• **Directions for this task**: Each line below with the word "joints" needs to be copied.

Excerpts from a dataset:
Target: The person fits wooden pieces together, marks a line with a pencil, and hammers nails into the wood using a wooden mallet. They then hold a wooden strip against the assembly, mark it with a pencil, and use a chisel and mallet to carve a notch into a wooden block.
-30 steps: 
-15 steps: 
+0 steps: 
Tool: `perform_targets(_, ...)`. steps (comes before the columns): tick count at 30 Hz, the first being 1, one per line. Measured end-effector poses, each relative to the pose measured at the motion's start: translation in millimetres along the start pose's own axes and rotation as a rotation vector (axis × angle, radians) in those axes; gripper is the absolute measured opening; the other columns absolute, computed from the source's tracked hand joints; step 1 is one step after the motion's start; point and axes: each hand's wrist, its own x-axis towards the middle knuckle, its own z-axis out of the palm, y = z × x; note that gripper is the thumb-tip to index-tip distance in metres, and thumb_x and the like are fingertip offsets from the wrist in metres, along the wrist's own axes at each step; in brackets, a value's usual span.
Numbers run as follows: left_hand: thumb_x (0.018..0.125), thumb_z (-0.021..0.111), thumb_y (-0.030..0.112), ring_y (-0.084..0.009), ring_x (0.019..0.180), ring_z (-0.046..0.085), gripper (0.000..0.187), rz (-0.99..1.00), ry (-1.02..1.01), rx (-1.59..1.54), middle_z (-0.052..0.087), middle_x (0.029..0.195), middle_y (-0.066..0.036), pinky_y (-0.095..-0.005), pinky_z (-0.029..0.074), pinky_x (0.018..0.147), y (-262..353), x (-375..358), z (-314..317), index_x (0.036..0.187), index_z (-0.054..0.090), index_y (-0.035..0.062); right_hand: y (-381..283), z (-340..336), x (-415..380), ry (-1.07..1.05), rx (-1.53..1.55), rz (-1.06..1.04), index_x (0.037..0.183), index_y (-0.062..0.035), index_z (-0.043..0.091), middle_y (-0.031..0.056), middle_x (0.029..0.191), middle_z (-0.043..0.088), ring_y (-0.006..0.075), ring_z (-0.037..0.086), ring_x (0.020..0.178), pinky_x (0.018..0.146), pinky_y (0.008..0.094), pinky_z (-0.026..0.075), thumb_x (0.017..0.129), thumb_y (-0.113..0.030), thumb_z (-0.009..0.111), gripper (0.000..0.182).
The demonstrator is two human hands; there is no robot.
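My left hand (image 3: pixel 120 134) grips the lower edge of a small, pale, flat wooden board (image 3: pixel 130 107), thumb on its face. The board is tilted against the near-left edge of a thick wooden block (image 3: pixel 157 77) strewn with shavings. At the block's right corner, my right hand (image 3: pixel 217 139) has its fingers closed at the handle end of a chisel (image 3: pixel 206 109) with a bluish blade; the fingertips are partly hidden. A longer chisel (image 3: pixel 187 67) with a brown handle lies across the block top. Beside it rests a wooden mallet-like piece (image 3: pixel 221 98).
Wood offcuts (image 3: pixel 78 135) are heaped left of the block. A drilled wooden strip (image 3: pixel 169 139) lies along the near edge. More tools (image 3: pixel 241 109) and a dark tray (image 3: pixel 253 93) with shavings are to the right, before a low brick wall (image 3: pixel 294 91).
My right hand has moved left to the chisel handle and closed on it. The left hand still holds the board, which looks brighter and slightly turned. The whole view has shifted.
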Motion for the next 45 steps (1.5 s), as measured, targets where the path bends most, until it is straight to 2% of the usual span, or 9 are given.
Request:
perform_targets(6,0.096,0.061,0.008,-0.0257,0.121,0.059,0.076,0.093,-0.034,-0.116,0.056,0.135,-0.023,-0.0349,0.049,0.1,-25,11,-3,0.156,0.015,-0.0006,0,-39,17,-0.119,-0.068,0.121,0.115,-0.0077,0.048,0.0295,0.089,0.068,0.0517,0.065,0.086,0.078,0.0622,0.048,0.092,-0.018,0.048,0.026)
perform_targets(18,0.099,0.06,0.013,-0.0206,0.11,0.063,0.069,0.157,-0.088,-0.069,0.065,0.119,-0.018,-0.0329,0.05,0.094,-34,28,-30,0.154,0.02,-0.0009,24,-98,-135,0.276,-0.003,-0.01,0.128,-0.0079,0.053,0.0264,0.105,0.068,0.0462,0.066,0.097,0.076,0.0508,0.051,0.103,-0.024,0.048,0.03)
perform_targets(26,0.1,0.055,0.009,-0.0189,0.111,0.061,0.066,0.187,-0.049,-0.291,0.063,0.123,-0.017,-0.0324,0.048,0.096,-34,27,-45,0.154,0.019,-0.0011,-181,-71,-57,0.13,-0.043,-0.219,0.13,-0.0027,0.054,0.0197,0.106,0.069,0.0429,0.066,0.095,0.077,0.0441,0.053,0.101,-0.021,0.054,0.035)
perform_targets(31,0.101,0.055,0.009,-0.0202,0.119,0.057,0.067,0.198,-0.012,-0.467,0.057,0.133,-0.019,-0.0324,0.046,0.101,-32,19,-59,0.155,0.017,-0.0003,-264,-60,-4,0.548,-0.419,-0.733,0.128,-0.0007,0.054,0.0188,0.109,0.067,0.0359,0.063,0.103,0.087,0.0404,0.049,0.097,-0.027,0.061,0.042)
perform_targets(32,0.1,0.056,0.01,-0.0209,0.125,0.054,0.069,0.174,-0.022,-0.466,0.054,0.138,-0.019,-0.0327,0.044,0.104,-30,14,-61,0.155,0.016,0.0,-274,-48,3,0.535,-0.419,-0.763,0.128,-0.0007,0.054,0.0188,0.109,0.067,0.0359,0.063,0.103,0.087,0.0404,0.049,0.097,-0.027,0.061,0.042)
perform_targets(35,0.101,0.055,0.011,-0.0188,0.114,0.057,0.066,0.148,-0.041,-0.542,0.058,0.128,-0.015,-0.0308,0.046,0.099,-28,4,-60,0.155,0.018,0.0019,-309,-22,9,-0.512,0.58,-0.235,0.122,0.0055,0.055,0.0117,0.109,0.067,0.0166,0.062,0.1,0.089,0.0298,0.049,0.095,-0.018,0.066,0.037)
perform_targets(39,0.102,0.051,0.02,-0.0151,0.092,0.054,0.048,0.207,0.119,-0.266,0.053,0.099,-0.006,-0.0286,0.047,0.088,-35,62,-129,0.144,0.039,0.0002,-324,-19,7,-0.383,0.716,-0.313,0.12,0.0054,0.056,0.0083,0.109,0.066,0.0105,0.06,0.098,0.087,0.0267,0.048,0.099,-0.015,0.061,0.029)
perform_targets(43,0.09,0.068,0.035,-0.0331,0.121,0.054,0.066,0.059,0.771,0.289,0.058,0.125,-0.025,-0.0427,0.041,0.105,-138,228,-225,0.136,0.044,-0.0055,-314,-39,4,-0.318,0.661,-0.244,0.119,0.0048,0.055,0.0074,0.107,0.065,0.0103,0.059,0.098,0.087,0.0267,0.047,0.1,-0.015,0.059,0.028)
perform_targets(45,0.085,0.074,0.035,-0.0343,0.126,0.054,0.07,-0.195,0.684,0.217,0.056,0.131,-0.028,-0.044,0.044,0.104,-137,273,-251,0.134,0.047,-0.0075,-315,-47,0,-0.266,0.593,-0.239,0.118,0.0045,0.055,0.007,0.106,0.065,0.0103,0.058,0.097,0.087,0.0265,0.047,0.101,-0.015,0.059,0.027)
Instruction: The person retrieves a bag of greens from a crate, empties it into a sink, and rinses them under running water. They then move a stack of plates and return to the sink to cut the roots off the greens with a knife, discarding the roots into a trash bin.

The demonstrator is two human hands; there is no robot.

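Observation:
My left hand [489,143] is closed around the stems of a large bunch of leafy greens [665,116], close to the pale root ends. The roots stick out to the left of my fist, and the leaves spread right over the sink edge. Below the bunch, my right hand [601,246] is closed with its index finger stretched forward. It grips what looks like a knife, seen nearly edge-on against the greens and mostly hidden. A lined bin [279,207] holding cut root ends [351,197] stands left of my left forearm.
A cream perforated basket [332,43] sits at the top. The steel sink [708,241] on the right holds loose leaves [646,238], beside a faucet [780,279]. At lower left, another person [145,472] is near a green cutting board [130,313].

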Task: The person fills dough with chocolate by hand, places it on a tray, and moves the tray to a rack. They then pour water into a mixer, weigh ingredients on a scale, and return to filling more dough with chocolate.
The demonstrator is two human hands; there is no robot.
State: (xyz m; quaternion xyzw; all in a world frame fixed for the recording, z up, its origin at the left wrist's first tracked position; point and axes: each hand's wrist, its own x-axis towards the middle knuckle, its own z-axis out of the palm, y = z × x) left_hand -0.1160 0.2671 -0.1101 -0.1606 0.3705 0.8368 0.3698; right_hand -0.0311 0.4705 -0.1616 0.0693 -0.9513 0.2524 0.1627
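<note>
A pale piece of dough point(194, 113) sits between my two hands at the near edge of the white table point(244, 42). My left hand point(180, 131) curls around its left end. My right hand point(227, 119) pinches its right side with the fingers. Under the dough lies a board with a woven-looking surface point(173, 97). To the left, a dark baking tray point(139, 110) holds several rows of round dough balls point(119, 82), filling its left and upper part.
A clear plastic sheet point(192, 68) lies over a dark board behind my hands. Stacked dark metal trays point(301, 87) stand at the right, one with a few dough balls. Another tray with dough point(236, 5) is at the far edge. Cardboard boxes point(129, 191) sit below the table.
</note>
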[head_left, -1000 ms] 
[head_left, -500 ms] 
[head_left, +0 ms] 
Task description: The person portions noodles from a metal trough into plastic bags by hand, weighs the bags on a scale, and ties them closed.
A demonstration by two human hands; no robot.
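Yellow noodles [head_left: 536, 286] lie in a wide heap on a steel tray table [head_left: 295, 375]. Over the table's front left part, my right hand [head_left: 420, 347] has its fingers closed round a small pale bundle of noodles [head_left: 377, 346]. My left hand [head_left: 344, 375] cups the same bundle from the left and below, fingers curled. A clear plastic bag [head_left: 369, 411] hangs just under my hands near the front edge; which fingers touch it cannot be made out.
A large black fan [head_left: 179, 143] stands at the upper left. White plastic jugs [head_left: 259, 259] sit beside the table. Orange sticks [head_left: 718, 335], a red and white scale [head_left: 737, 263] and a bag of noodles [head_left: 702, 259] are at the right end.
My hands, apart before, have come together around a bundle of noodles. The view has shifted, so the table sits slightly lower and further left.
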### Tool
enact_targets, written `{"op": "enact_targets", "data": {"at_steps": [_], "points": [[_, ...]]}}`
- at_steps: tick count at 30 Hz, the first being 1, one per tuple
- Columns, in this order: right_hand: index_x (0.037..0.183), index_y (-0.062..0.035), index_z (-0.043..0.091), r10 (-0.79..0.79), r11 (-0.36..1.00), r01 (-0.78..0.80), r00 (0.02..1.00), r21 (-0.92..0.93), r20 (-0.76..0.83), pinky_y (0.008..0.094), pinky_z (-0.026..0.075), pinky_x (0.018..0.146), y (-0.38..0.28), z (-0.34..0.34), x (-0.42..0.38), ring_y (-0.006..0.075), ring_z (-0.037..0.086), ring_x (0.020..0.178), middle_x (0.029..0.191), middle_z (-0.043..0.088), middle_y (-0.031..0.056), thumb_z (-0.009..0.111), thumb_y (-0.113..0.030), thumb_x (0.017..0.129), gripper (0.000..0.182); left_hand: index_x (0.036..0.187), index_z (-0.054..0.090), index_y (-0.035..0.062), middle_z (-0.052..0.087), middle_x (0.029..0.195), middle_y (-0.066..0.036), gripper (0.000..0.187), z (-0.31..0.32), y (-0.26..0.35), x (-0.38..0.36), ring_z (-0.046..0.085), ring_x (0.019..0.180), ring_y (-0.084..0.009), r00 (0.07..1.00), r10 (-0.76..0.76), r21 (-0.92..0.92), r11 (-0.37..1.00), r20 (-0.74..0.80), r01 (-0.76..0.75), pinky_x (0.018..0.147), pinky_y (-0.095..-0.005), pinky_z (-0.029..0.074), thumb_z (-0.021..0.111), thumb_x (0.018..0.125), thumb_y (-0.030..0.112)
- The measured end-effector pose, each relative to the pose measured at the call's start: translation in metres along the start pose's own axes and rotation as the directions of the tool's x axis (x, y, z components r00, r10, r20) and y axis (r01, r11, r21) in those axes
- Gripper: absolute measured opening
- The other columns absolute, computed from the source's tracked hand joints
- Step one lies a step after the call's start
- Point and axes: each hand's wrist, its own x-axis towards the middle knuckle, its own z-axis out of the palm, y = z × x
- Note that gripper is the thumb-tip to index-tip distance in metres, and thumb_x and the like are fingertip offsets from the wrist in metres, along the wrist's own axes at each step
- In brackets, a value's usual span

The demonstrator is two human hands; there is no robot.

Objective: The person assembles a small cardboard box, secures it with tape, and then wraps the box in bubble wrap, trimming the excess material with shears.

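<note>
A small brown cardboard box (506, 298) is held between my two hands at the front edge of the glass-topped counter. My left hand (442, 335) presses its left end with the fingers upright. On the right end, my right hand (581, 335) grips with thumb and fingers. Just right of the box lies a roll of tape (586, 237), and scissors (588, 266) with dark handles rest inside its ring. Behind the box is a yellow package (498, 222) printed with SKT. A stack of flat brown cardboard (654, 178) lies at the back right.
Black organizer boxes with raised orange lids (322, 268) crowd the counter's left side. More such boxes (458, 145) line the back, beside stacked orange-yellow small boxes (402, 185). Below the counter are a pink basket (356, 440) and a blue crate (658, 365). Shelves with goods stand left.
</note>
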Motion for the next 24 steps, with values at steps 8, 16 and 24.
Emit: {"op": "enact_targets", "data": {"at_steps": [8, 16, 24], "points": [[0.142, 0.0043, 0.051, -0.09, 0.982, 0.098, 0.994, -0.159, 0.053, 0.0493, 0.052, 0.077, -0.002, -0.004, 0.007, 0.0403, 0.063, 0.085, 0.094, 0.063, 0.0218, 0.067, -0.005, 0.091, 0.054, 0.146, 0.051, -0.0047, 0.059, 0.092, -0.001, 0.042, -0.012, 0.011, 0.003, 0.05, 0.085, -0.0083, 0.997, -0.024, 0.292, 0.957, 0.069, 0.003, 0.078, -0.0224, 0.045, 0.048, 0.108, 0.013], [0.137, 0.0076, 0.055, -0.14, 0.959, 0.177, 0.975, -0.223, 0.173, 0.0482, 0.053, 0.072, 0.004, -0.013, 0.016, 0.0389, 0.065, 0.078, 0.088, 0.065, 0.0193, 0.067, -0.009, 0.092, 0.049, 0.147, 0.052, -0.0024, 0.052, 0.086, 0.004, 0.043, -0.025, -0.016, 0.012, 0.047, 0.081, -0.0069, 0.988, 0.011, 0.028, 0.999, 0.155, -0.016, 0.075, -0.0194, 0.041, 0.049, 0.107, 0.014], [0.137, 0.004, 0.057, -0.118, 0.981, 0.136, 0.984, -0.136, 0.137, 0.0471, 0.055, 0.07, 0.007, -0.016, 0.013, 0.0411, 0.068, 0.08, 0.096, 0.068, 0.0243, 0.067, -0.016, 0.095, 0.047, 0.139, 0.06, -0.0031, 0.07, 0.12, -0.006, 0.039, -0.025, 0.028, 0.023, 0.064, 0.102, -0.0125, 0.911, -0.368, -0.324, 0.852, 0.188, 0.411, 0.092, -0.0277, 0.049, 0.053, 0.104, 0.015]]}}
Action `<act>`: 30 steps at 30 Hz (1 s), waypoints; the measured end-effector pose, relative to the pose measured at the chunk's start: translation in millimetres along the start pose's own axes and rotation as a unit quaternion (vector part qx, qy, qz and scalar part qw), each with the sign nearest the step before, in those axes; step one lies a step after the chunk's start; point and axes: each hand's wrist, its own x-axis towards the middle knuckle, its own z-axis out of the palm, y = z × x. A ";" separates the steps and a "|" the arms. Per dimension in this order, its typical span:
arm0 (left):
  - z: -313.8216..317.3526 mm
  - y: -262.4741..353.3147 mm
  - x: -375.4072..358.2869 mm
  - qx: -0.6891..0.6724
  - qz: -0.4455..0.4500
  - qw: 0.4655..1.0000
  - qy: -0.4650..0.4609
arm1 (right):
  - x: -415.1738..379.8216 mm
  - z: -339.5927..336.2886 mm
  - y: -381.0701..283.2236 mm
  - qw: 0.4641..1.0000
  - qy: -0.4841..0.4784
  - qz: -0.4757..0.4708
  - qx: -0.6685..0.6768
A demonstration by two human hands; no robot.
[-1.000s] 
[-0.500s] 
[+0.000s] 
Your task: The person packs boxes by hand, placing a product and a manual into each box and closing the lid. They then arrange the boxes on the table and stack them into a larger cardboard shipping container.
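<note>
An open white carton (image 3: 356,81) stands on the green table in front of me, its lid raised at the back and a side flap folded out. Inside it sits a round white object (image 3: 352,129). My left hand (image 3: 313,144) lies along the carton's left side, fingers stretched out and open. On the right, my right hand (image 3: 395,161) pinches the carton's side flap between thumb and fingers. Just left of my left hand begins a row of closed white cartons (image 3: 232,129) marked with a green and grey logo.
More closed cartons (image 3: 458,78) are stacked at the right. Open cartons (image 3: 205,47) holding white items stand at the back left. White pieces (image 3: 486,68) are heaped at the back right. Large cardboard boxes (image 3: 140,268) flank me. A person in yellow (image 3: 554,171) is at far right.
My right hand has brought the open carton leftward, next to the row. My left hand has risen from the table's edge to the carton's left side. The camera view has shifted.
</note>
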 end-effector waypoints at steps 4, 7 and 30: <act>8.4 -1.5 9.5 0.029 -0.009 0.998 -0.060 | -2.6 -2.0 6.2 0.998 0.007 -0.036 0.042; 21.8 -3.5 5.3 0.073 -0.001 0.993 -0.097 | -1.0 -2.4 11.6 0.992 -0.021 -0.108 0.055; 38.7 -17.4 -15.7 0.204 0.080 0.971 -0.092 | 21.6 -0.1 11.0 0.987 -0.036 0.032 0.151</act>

• **Answer box**:
Tool: `perform_targets(_, ...)`. steps (comes before the columns): tick count at 30 Hz, the first being 1, one per line. Measured end-effector poses, each relative to the pose measured at the motion's start: translation in millimetres along the start pose's own axes and rotation as a rotation vector (axis × angle, radians) in those axes; gripper is the absolute measured opening; the other columns absolute, computed from the source's tracked hand joints; step 1 is one step after the motion's start; point and axes: each hand's wrist, its own x-axis towards the middle knuckle, its own z-axis out of the palm, y = z × x; note that gripper is the thumb-tip to index-tip distance in metres, and thumb_x and the like are fingertip offsets from the wrist in metres, along the wrist's own axes at each step; in brackets, a value's usual span.
- The other columns absolute, computed from the source's tracked hand joints

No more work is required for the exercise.